The beginning as written in 2009:

Three years ago I started homeschooling. And boy was I on fire! I surrounded myself with curriculum and books and schedules. Color coded schedules. Move over Wonder Woman… here I come. I had in my mind the perfect picture. Domestic tranquility. A haven for learning. Efficiency at it’s finest. Eager young minds open to be filled with the best I had to offer.

I started out the year of “school at home” with the highest expectations. Do you know about “school at home”? It’s when you try to replicate what you did when you went to school. An hour for math, an hour for reading, and hour for science, an hour for history, and hour for writing, an hour for art, and hour for p.e., an hour for foreign language, and hour for music, an hour for going crazy…

But as our school year wound down, I was burnt out. Literally. Ashes. Dust. I had nothing left to give. I was pretty sure I was a tyrant and my children were heathens. I’ll spare you the details. I had no idea how other homeschool parents did it. How did they still like their children? How did they run a home, including cleaning, laundry and meals, and still have time to give their children an education? And what about being a wife? And church member? And family accountant? What about me? I wasn’t sure I still existed.

Jake and I made the decision to put our children back in public school. There was no need for us to be in constant suffering. It was a simple decision. My objective? Peace. I knew it was out there… I’d experienced it before. And I wanted it back.

This should be the end of the story. But its not.

Every year homeschooling vendors gather for a curriculum fair. It’s an event much looked forward to by Alaskan homeschooling families. Tables filled with games, lesson plans, educational toys, and textbooks. All brightly displayed and calling to you. Pick me… Pick ME! I had decided I wouldn’t be attending. I wasnot going to go look for temptation. I had made a decision. No more homeschooling.

As the event approached, Jake was on a military trip to Germany. I could feel my resolve weaken. We talked on the phone and I suggested I might just go and “look around”. My dear companion reminded me of our decision and advised me to stand my ground.

So I can’t exactly explain how I came to be standing in the lobby of the hotel where the curriculum fair was being hosted. No explanation at all.

But I do remember how I felt on that beautiful April day. I felt empowered. Strong. Able.

Odd. I hadn’t felt that way in an entire school year.

As I wandered through the aisles and tables, I kept my hands in my pockets. “Just browsing… Stay aloof.” I whispered to myself. I slowed to a stop at the Institute for Excellence in Writing table. Andrew Pudewa has some really great stuff. I highly recommend him.

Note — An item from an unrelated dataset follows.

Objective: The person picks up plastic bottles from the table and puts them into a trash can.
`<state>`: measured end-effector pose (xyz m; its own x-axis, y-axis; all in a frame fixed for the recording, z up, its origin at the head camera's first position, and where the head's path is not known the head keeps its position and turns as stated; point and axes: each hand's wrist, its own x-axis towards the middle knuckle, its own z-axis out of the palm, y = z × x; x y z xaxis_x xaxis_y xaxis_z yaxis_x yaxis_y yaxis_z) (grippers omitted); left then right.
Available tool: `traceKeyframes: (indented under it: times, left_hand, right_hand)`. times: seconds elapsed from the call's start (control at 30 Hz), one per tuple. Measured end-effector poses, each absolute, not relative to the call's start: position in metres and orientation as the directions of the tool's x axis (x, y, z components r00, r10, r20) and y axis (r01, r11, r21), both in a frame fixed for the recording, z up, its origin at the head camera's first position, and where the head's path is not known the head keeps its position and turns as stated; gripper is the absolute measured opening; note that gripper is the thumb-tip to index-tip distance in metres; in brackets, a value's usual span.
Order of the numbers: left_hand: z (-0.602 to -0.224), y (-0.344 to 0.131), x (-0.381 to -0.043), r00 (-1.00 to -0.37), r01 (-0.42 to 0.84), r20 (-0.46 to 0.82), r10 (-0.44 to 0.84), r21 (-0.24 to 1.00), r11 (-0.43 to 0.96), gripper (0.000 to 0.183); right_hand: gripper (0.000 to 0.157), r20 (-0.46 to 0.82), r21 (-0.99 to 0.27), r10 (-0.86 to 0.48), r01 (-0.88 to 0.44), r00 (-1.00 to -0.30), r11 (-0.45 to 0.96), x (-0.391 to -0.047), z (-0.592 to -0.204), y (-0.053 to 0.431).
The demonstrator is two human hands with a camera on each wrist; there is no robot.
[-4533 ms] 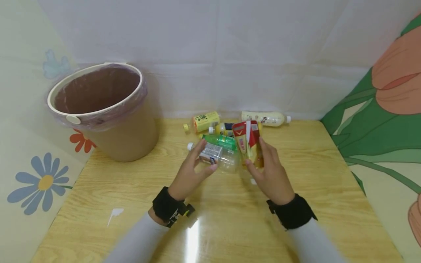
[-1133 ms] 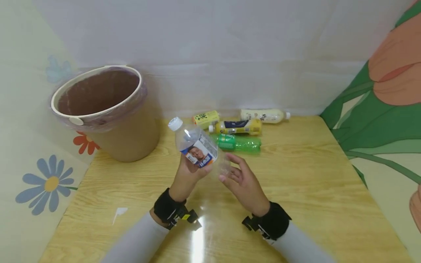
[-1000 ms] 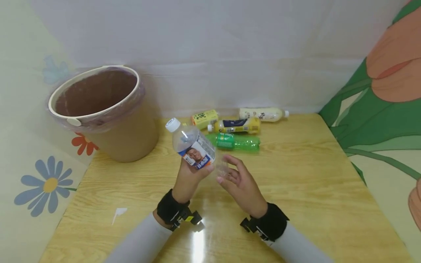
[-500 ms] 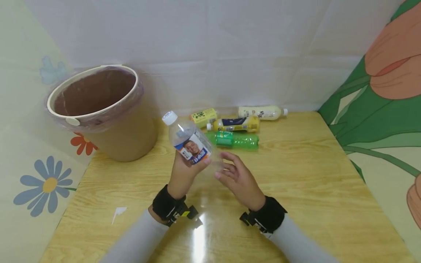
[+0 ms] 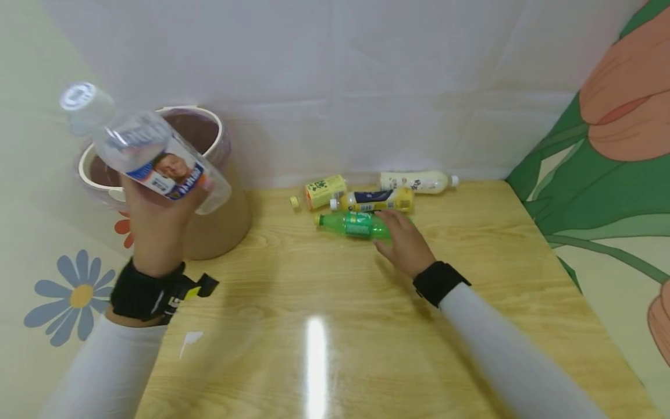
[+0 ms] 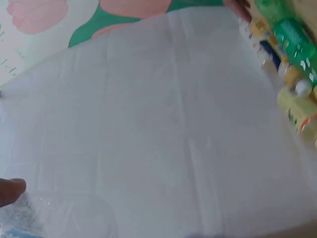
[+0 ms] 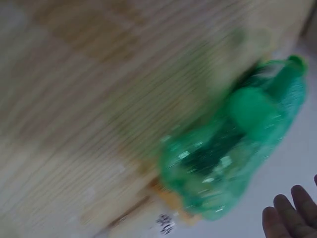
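My left hand [image 5: 159,227] grips a clear plastic bottle [image 5: 125,142] with a white cap and a label showing a portrait. Tilted, cap to the upper left, the bottle overlaps the mouth of a tan waste bin [image 5: 222,233] in the head view. A thumb [image 6: 11,191] and part of the clear bottle [image 6: 64,215] show in the left wrist view's lower left corner. Over the base end of a green plastic bottle [image 5: 345,224] is my right hand [image 5: 405,244]. Its extended fingers [image 7: 292,213] appear beside that green bottle [image 7: 213,158] in the blurred right wrist view.
Behind the green bottle lie a yellow drink bottle [image 5: 384,199] with a dark label, a yellow-labelled bottle [image 5: 324,191] and a cream bottle [image 5: 416,181]. A white sheet [image 5: 419,87] hangs at the table's back edge. A white scrap [image 5: 192,337] lies at the front left.
The clear bottle has moved left and up in my left hand, from mid-table to the bin. My right hand has left its base for the green bottle. The red-and-yellow pack held earliest is out of sight.
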<state>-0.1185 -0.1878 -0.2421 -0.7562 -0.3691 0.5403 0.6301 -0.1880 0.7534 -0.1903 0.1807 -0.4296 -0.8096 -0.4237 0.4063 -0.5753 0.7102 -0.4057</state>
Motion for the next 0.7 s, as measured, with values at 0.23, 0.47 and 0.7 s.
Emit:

I flipped through some books and my eye fell upon one in particular. The title was familiar. I’d heard it mentioned before.

I paid cash. No way was I going to put it on my homeschool account. That would indenture me for another year of servitude. I was too smart for that.

Upon returning home… {what had I done with my children during that time? I have no recollection… which testifies to my state of mind.} I started to read. And read. And read. I got goose bumps. I found myself nodding my head in agreement again and again. I devoured the book in one sitting. It was late when Jake called to check in on me. Uh-oh.

He says he knew as soon as I answered the phone.

In the midst of my animated dialogue it was confirmed. We were going to continue homeschooling.

I espoused all I had been learning and feeling. This book and it’s principles was the piece I had been missing. I felt it in my marrow. And interestingly enough… it wasn’t about homeschool. It wasn’t a curriculum. It was about education. And leadership. The author outlined 7 Keys to Great Teaching. It made perfect sense. It contained truth.

A Thomas Jefferson Education: Teaching a Generation of Leaders for the Twenty-First Century by Oliver Van DeMille stopped me in my tracks and diverted me. I didn’t know where I was headed. But I knew it wasn’t back where I had come from. And that was enough.

September 21, 2014 - 4:31 am

Tara Norris - I remember when you told me about you goung to the convention…it makes me smile because that’s when you came to my house and talked to me about tjed for about 3 hours…it was awesome. You have no idea how much you helped me. You are such a rock!